● **TASK DETAILS**
Copy every line from the material below that holds "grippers".

***

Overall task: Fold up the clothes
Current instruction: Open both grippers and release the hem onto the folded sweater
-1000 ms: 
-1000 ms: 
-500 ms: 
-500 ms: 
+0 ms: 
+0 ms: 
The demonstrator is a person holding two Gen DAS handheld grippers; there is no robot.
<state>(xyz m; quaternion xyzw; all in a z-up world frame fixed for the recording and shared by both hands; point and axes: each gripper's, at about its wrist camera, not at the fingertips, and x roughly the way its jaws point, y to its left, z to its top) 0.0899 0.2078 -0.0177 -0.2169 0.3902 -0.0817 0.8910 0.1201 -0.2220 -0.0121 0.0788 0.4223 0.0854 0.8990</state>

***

● **PROBLEM SOLUTION**
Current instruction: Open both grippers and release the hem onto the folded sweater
The demonstrator is a person holding two Gen DAS handheld grippers; there is no robot.

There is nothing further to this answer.